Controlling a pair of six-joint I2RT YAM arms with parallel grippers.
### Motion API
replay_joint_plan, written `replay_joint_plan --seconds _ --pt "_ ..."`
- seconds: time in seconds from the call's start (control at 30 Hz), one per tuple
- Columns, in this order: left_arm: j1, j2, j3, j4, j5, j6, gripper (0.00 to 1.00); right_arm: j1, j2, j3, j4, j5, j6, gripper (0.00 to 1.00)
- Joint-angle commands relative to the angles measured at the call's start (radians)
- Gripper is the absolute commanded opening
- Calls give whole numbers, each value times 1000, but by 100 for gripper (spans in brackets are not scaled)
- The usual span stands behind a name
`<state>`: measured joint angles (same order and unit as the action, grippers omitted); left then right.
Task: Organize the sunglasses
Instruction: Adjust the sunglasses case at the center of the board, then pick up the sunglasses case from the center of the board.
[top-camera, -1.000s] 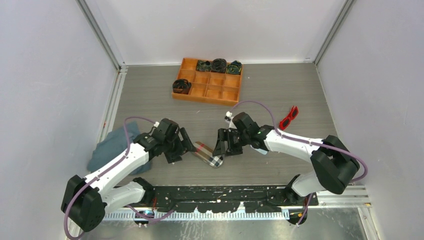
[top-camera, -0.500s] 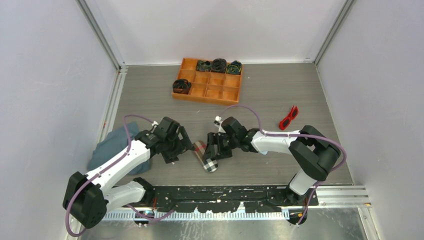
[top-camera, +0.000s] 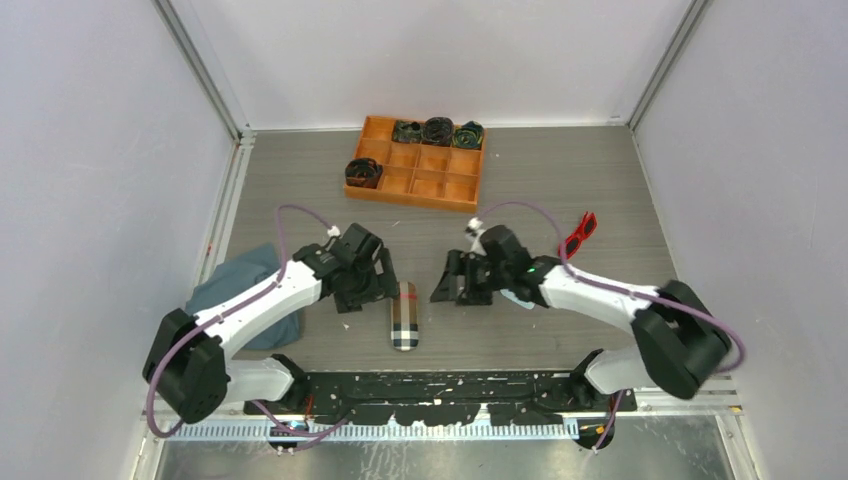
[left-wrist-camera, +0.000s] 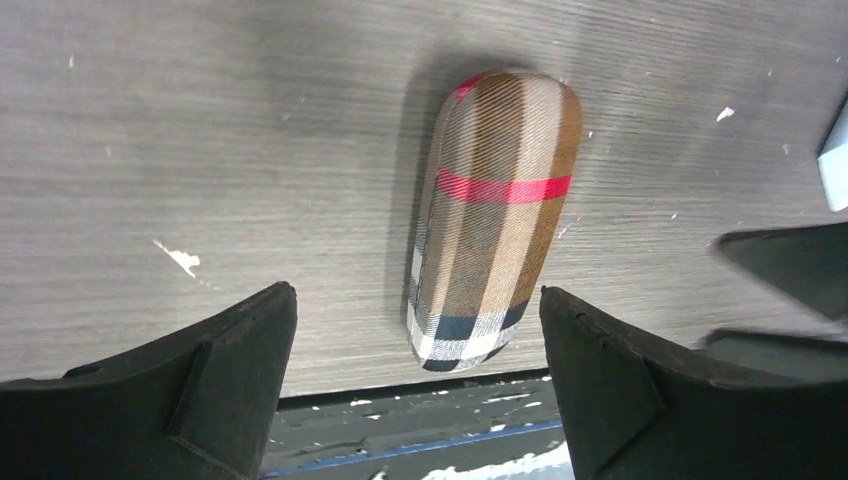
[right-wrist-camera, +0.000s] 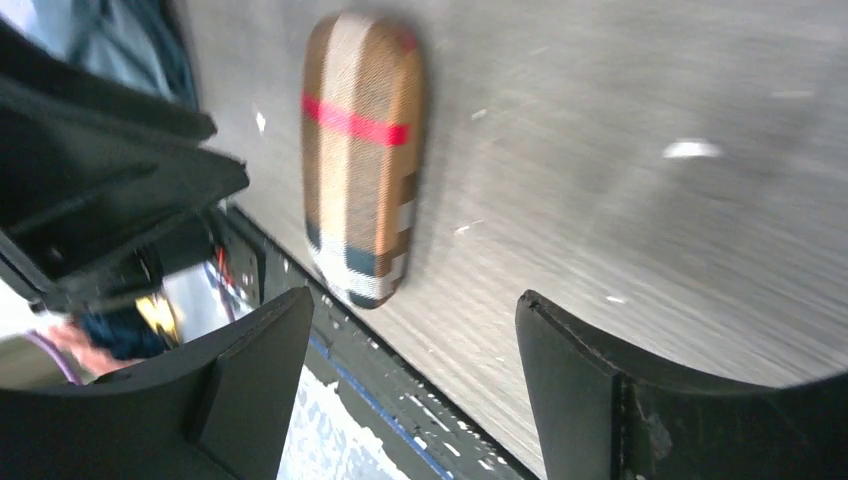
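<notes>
The red sunglasses (top-camera: 577, 235) lie on the table at the right, beyond my right arm and away from both grippers. A tan-and-black plaid case (top-camera: 404, 315) lies free near the front edge, lengthwise toward me, also seen as the plaid case (left-wrist-camera: 495, 210) and the plaid case (right-wrist-camera: 362, 150) in the wrist views. My left gripper (top-camera: 377, 283) hangs just left of its far end, open and empty, as the left gripper (left-wrist-camera: 415, 293) shows. My right gripper (top-camera: 449, 285) stands to the case's right, open and empty, as the right gripper (right-wrist-camera: 412, 298) shows.
An orange compartment tray (top-camera: 461, 188) with several dark rolled items stands at the back. A grey-blue cloth (top-camera: 240, 295) lies at the left under my left arm. A small light blue cloth (top-camera: 516, 297) peeks out under my right arm. The black base rail (top-camera: 450, 385) runs along the near edge.
The case has turned from a slant to lie straight toward the near edge. Both grippers have opened wider and drawn back from it, the left one moving farther up the table.
</notes>
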<state>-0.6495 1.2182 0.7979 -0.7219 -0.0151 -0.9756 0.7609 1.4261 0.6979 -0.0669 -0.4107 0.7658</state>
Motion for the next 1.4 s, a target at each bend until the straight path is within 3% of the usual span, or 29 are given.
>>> replay_joint_plan --seconds 0.0,0.13,0.3,0.6,0.87,1.03,1.13,1.2,1.37 --pt "-85 89 104 -34 -110 172 92 -145 -172 -61 -117 125 3 81" --pt "-196 216 189 -88 -209 186 94 -225 -258 -87 -176 158 3 82" --pt "-294 375 297 -150 -307 128 96 -235 -262 -86 -185 153 11 83" --pt "-347 503 346 -170 -357 22 90 -236 -246 -85 -168 132 17 83" --pt "-357 519 332 -137 -344 12 73 -236 -234 -84 -158 125 21 83" --pt "-357 467 294 -81 -312 5 45 -236 -239 -82 -157 118 25 83" --pt "-338 364 254 -1 -261 30 34 -245 -256 -82 -150 78 34 84" --pt "-290 249 201 89 -156 60 29 -268 -275 -85 -130 24 53 84" --pt "-86 -75 4 432 271 82 14 -325 -349 -94 30 -176 155 84"
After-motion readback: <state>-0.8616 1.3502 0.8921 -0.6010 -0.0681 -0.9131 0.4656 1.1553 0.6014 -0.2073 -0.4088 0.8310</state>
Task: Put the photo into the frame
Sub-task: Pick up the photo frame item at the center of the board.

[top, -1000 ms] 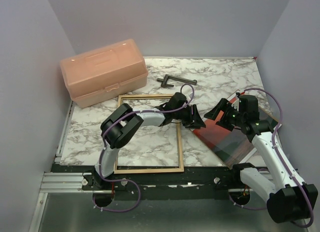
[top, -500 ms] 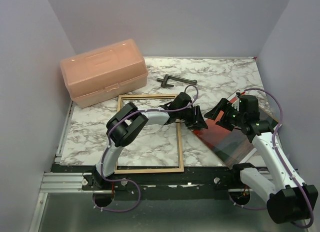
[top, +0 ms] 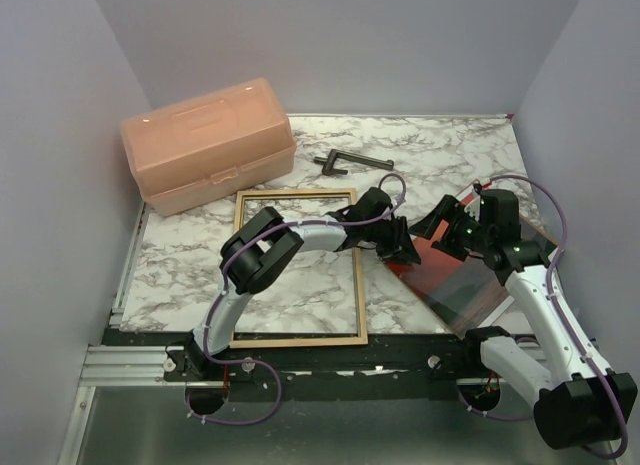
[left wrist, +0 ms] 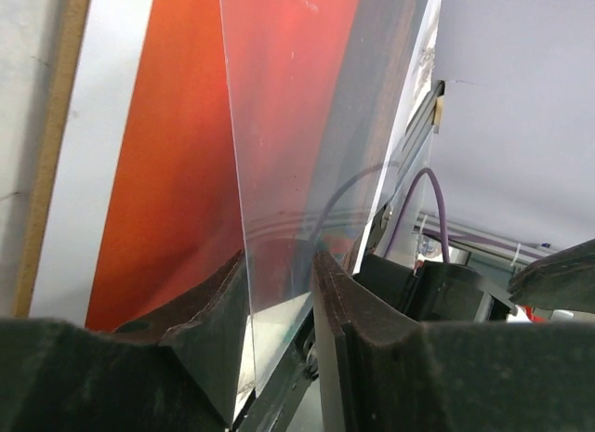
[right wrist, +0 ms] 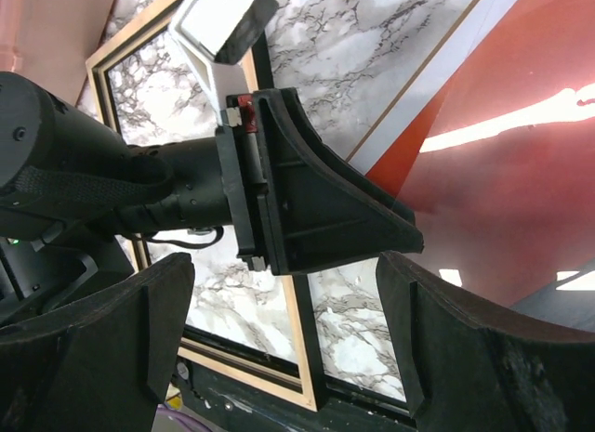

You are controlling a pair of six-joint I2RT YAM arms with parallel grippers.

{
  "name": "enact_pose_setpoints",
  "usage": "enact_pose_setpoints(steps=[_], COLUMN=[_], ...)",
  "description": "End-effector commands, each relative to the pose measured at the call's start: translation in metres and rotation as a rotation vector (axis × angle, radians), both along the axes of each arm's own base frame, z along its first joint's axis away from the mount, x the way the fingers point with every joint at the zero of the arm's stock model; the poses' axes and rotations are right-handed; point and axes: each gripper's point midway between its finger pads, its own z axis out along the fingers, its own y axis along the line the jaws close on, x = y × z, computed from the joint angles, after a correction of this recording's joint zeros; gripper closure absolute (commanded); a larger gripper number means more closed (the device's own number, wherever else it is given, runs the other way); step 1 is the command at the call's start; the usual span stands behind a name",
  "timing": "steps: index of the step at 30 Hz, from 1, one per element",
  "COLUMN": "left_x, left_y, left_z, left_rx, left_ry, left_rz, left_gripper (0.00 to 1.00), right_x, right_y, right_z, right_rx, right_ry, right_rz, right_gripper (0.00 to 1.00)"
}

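The frame (top: 358, 295) lies flat on the marble bench (top: 450, 155), tan wood face up, in front of the left arm, and the marble pattern shows through its opening. The photo (top: 440, 270) lies well to the right of it, just beside the frame's right rail, picture side up: red-orange toward the frame, darker toward the bench's near right corner. The left tool (top: 395, 240) reaches across the frame's right rail to the photo's near-left edge. In the left wrist view its fingers (left wrist: 214, 339) stand partly closed on either side of a thin, glossy, see-through-looking sheet edge, with red showing behind it; I cannot tell whether they pinch that sheet or what the sheet is. The right tool (top: 445, 233) hangs over the photo, facing the left tool, its jaws spread wide and holding nothing. A peach plastic toolbox (top: 210, 140) sits at the far left, and a dark L-shaped metal tool (top: 350, 163) lies beyond the frame.
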Motion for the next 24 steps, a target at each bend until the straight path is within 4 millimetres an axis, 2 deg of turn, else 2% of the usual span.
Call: enact_pose_setpoints(steps=[1,5,8,11,15,20,24], left_x=[-0.009,-0.01,-0.009,-0.006,0.002,0.009,0.006], left_y=[-0.012,-0.009,-0.004,0.005,0.026,0.067,0.102], left_z=[0.007,0.008,0.012,0.02,0.033,0.046,0.047], left_rx=[-0.037,-0.031,-0.018,0.002,0.008,0.027,0.03], left_ry=[-0.009,-0.018,-0.038,-0.071,-0.111,-0.156,-0.165], left_rz=[-0.051,-0.047,-0.032,-0.003,0.068,0.16,0.229], left_gripper=[0.7,0.81,0.93,1.0,1.0,1.0,1.0], right_x=[0.001,0.001,0.002,0.003,0.002,0.002,0.001], right_y=[0.002,0.004,0.005,0.006,0.009,0.01,0.012], right_z=[0.019,0.023,0.027,0.029,0.03,0.029,0.029], right_rx=[0.025,0.029,0.033,0.039,0.044,0.039,0.038], right_ry=[-0.032,-0.041,-0.047,-0.051,-0.049,-0.052,-0.056], right_rz=[0.009,0.017,0.022,0.029,0.048,0.069,0.091], right_gripper=[0.13,0.13,0.13,0.13,0.13,0.13,0.13])
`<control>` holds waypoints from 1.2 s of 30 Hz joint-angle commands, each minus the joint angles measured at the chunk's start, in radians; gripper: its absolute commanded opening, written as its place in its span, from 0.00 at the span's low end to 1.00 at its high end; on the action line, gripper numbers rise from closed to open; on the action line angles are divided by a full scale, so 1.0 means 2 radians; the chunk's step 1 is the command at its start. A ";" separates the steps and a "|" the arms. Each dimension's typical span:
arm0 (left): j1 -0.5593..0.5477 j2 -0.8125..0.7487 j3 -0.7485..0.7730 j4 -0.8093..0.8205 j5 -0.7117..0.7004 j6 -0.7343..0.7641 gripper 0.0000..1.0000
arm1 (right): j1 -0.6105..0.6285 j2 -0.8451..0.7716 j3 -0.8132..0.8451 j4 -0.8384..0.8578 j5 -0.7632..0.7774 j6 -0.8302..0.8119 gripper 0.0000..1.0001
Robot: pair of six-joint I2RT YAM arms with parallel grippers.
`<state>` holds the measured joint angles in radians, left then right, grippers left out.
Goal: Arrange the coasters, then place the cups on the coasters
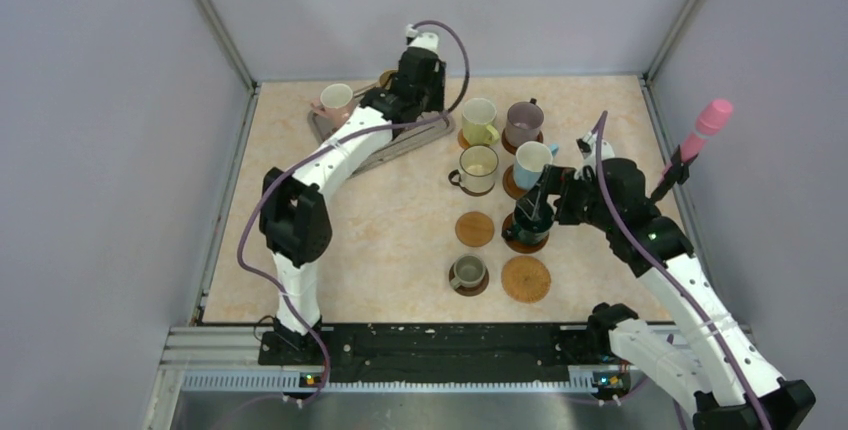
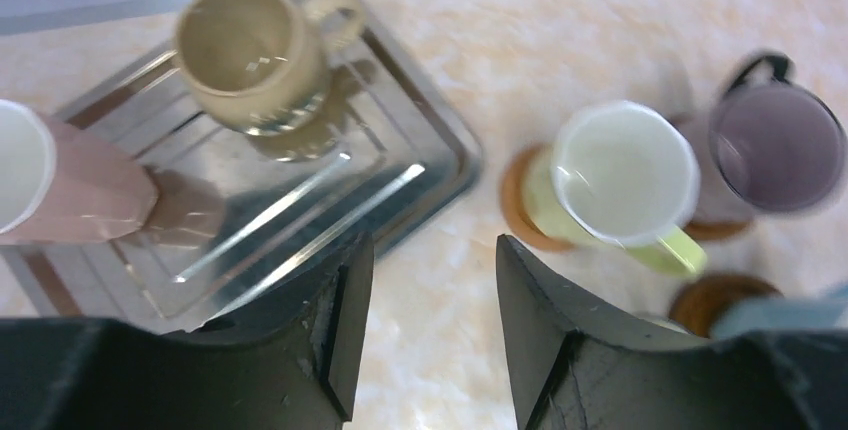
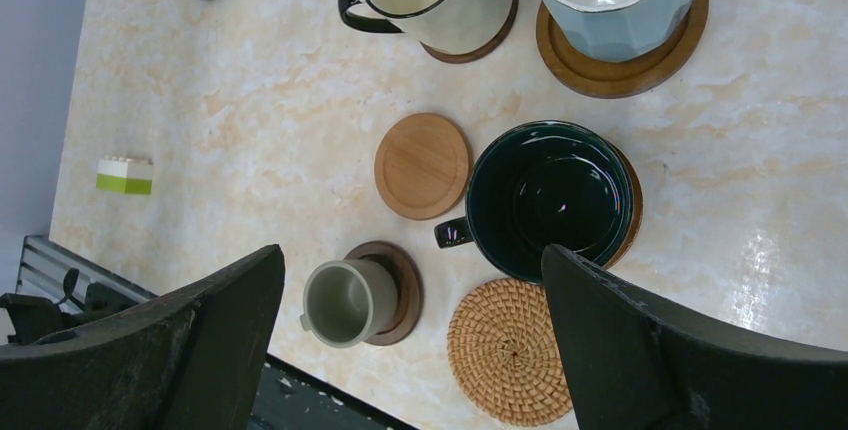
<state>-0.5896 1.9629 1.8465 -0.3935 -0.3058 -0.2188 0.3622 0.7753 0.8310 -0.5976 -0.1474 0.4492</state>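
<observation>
Reaching far back, the left arm [image 1: 330,155] hangs its claw [image 2: 432,250] over the tray [image 2: 440,150] rim. The jaws are partly apart and empty. A tan cup [image 2: 250,55] and a pink cup [image 2: 70,190] sit in the tray. The right arm [image 1: 690,280] bends inward, its claw [image 3: 410,260] wide above the teal cup [image 3: 550,195], which is on a coaster [image 3: 632,200]. The wooden coaster [image 3: 422,165] and woven coaster [image 3: 510,350] lie bare beside the teal cup. Open desk [image 1: 400,220] spreads left.

Soft, even light falls from overhead, leaving the tabletop [image 1: 400,240] bright with only short, faint shadows. The left wrist view is smeared by motion blur: the silver tray [image 2: 300,200] carries streaked glare, and the tan cup [image 2: 250,55] on it and the yellow-green cup [image 2: 625,175] right of it have soft edges. The right wrist view is sharp.
</observation>
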 commanded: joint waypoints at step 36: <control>0.166 0.219 0.145 0.073 0.001 -0.163 0.52 | -0.005 0.057 0.009 0.037 0.001 -0.035 0.99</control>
<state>-0.2596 2.3787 2.1029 -0.2882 -0.3485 -0.5301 0.3622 0.8936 0.8310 -0.5625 -0.1589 0.4000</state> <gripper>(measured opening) 0.521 0.988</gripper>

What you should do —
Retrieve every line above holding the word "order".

Answer below —
- Columns, in this order: left_arm: j1, j2, j3, j4, j5, j6, gripper (0.00 to 1.00); right_arm: j1, j2, j3, j4, j5, j6, gripper (0.00 to 1.00)
`<state>`: measured joint angles (same order and unit as the action, grippers omitted); left then right.

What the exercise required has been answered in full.